WORK INSTRUCTION. Where a line holds the word "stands", copy it from the records.

[Opening MATERIAL TO PROCESS section]

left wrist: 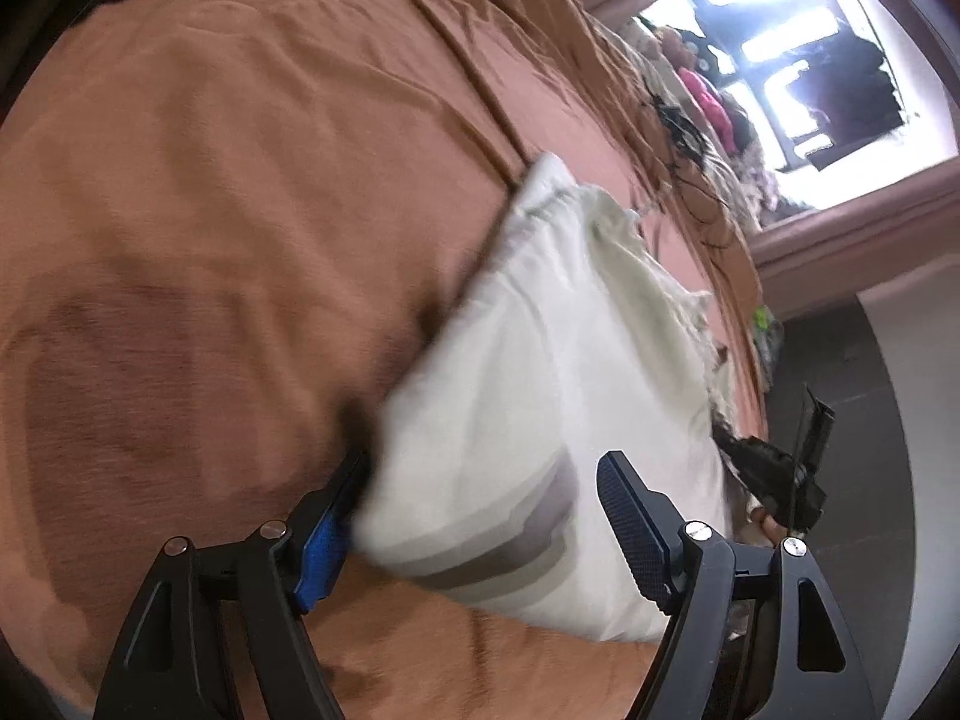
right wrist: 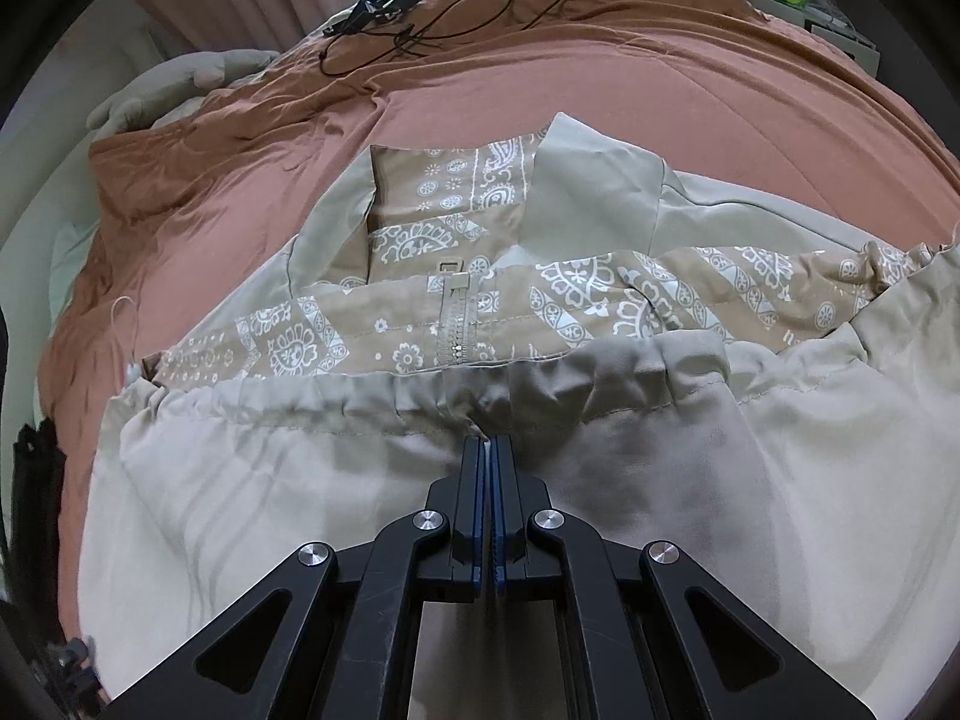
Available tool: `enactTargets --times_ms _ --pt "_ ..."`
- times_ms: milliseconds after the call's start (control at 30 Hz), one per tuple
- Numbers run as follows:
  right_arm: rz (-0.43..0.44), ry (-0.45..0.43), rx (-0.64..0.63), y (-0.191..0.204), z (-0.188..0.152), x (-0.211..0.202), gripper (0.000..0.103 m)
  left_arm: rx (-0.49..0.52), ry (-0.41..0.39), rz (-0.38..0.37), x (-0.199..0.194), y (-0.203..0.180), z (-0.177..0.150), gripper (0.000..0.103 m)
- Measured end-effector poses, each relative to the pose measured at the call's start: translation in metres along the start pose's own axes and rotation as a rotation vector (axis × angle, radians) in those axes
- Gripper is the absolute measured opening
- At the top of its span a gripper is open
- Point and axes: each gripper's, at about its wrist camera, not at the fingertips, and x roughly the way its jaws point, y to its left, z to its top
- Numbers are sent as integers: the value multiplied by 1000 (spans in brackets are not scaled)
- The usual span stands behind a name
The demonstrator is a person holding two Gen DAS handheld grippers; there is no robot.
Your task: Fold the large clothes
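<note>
In the left wrist view we look down across a rust-brown bedspread [left wrist: 240, 210]. A pale jacket [left wrist: 540, 390] lies on it as a fairly narrow bundle, running from near our fingers up toward the far edge of the bed. Our left gripper [left wrist: 480, 528] is spread wide, one blue pad at the bundle's left edge and the other over its right part; the cloth sits between the fingers, but we cannot see the pads pressing on it, so we read this claw as released. The picture is smeared, so finer detail is lost. At the right edge the other tool [left wrist: 786, 480] shows as a dark shape beside the jacket.

In the right wrist view the same jacket [right wrist: 660, 480] fills the lower half, lying on the bedspread [right wrist: 660, 90]. Its gathered hem [right wrist: 420, 402] has been brought up over the body, so that the paisley lining [right wrist: 600, 294], the zip [right wrist: 453, 324] and the collar lie just beyond it. Our right gripper [right wrist: 487, 444] is clenched tight just below that hem. The pads meet almost flush; a sliver of pale cloth may be nipped between them, but we cannot tell for sure. A black cable [right wrist: 432, 18] lies loose farther up the bed.

We judge one fold roughly laid and not yet neat. The hem is bunched, lining is exposed, and further folds seem left.
</note>
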Motion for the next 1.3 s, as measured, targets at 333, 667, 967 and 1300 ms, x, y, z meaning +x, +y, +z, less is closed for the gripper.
enactTargets --times_ms 333,667,967,1300 --pt "-9 -6 -6 1 1 -2 2 -1 -20 28 12 3 8 40" --pt "1 -52 -42 16 -9 -63 52 9 -31 -43 -4 -4 8 21" --pt "34 -37 -67 13 -63 -120 52 43 -47 -116 -22 -28 13 17" --pt "62 -2 -51 9 -134 -160 52 67 -51 -167 -35 -54 15 16"
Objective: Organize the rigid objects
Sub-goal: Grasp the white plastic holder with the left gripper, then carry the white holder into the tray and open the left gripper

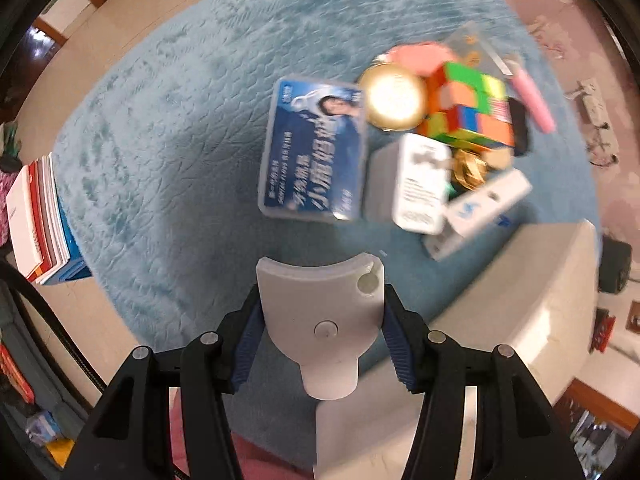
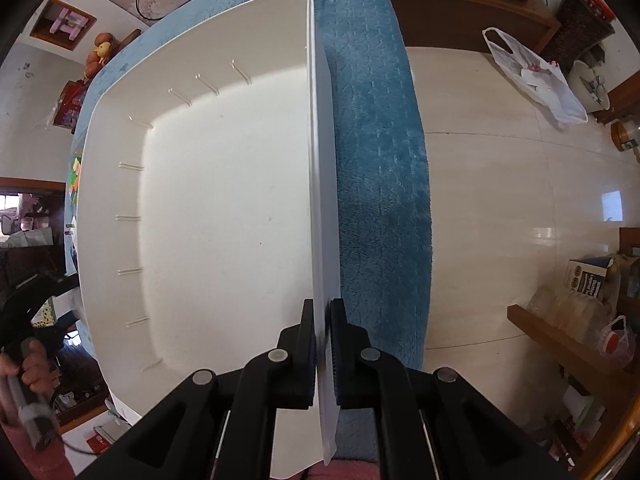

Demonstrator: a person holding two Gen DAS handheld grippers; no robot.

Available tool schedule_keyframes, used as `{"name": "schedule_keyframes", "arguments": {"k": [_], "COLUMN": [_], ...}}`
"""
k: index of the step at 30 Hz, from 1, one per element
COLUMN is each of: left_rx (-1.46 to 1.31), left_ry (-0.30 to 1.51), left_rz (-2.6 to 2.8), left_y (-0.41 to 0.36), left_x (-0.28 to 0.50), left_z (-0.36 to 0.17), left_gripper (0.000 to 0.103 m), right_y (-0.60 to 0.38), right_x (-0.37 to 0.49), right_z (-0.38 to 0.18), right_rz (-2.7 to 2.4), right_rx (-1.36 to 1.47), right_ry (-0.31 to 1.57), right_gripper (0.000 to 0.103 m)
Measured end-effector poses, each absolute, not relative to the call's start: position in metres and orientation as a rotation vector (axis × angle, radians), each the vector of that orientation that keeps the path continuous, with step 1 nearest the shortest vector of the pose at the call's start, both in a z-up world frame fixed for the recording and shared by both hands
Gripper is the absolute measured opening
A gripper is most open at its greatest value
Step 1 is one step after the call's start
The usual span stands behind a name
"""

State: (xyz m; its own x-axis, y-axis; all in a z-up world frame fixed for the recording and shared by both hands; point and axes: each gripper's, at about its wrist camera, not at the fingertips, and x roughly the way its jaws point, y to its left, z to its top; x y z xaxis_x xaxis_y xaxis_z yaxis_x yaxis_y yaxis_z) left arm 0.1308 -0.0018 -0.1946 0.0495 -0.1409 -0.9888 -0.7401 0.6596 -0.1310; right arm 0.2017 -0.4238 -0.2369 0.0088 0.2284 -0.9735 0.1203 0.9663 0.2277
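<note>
While both tools are busy, this is how things sit:

Left gripper (image 1: pixel 322 334): its two fingers squeeze a grey plastic piece (image 1: pixel 320 300) with a curved top edge. It is held up above the blue rug (image 1: pixel 168 128).

Right gripper (image 2: pixel 322 344): its fingers are almost closed and pinch the thin side wall of the white bin (image 2: pixel 224 208). The wall runs straight ahead from between the fingers.

White bin: the inside opens out to the left of the right gripper. Only small ribs show along its far walls. In the left view a white rounded corner of it shows to the right of the left gripper.

Pile of things: it lies on the rug ahead of the left gripper and a bit to the right. It looks blurry.

Blue card box (image 1: pixel 314 148): straight ahead of the left gripper, at the left edge of the pile.

Gold round lid (image 1: pixel 394 98): just beyond the blue card box, to its right.

Color cube (image 1: pixel 468 108): right beside the gold round lid.

White bottle (image 1: pixel 422 186): nearer than the cube, touching a long white box (image 1: pixel 484 210).

Pink stick (image 1: pixel 534 102): at the far right of the pile.

Books (image 1: pixel 40 216): stacked far off to the left of the left gripper.
</note>
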Motion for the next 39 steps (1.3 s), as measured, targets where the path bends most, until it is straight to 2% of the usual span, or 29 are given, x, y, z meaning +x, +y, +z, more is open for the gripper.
{"name": "schedule_keyframes", "arguments": {"k": [7, 13, 30, 39], "left_rx": [-0.711, -0.613, -0.249, -0.192], "left_ry": [1.402, 1.35, 1.457, 1.438], "left_rz": [0.401, 0.225, -0.21, -0.245], "left_y": [-0.031, -0.065, -0.209, -0.221], "left_x": [0.115, 0.122, 0.157, 0.158], "left_z": [-0.13, -0.11, -0.141, -0.142], "left_gripper": [0.059, 0.059, 0.059, 0.06], "right_y": [-0.425, -0.429, -0.429, -0.431], "right_x": [0.202, 0.201, 0.201, 0.201], "right_z": [-0.238, -0.239, -0.242, -0.242], "right_rz": [0.087, 0.088, 0.081, 0.08], "right_rx": [0.293, 0.328, 0.376, 0.385], "right_ry": [1.561, 1.559, 1.563, 1.561], "right_gripper": [0.007, 0.008, 0.009, 0.009]}}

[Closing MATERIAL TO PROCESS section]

RESPONSE TO THE TASK.
- The usual span stands behind a name
The usual span stands behind a name

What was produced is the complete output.